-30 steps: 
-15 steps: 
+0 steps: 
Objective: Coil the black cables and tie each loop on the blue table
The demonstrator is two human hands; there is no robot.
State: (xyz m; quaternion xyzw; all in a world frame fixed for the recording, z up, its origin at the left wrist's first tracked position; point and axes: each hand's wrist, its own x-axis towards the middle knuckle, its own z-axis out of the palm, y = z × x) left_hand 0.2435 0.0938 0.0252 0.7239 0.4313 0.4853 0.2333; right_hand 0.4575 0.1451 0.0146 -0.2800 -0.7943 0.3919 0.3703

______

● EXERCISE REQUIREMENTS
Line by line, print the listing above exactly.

● EXERCISE RESPONSE
-30 steps: 
-15 steps: 
+0 steps: 
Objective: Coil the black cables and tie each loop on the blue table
The demonstrator is two human hands; there is no robot.
State: (xyz m; quaternion xyzw; all in a world frame fixed for the recording, z up, its origin at the left wrist's first tracked position; point and axes: each hand's wrist, its own x-axis towards the middle knuckle, its own z-axis out of the palm, y = z × x) left_hand 0.2435 0.0938 0.0252 0.7239 0.4313 0.4853 0.2333; right_hand 0.4575 0.1451 0.0146 -0.2800 -0.7943 0.3919 0.3703

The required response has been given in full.